5. Insufficient references
Failure to check references before offering the job can cause problems in the long run, especially if the applicant has been hiding information about themselves that could negatively impact your company.
6. Overspending and/or double-filling a position
This happens when an employer exceeds its hiring budget and or accidentally hires more than one candidate for a single role, forcing them to withdraw new job offers.
An unexpected event may impact an employer’s finances, compelling it to cut down on its workforce to stay afloat.
Regardless of the reason, an employer withdrawing a job offer should provide the candidate with an official withdrawal letter.

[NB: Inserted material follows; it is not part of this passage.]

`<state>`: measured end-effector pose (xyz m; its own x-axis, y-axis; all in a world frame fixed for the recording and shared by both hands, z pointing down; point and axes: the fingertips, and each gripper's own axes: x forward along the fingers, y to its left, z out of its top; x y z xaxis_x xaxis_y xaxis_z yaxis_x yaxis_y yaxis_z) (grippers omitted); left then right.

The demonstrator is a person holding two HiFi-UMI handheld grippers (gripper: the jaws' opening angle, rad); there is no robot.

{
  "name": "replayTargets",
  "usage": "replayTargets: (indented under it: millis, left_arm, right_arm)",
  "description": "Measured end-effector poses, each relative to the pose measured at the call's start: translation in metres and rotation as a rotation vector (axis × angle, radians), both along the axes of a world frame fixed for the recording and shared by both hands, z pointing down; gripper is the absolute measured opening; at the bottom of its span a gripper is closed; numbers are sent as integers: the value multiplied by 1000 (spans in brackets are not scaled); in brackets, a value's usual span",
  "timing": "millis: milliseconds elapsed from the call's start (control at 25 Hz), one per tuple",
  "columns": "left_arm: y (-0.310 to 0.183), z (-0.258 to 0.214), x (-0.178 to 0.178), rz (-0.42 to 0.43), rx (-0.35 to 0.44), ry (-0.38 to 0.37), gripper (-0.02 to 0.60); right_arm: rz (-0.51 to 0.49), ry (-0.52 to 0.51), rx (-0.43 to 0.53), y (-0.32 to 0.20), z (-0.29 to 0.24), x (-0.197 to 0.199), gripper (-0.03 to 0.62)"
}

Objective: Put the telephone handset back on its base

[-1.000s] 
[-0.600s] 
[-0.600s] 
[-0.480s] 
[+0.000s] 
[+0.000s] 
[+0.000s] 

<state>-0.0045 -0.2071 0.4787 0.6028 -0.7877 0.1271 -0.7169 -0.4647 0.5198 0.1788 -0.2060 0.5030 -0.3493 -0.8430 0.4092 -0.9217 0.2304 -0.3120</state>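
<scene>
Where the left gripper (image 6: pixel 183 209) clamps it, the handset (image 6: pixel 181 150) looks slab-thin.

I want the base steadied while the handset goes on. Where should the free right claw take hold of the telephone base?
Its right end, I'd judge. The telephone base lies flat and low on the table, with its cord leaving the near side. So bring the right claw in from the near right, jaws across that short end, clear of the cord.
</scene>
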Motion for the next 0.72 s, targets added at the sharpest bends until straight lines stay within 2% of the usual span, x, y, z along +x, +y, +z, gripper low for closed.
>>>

The letter should include all the details the applicant needs, such as the company’s name, job position, HR contact information for if the applicant has any questions regarding the move, and the reason for the job offer withdrawal. The letter should also note that the company is not required to offer any compensation, especially if the offer letter has not yet been signed and shared.
Can applicants sue an employer for withdrawing a job offer?
Candidates who do not accept the decision normally cannot form a legal case against a company since most employment is at-will – meaning employers can let go of employees for no or any reason at all.
However, employers should still be aware that applicants can still sue if they are able to prove they suffered losses or damages due to the withdrawal, such as relocation expenses or lost income from resigning from their previous employer and position in favor of the new offer of employment.
Read more: Retracting a job offer – what’s legal?
How to avoid rescinding a job offer
Revoking a job offer should only be used as a last option by an employer because the recruitment process is both costly and time consuming.
The best thing HR professionals can do to avoid rescinding an accepted job offer is to be clear about the hiring process, as well as thoroughly vetting a candidate’s application. It also helps to have well-defined job descriptions and to ask the right questions during the interview process. Ensuring your hiring goals align with your organization’s financial projections can also help you avoid rescinding an offer for budgetary reasons.
However, if you ultimately find that rescinding an offer is the best option available, you can limit damage from legal action by offering a buy-out option of a couple of months of salary.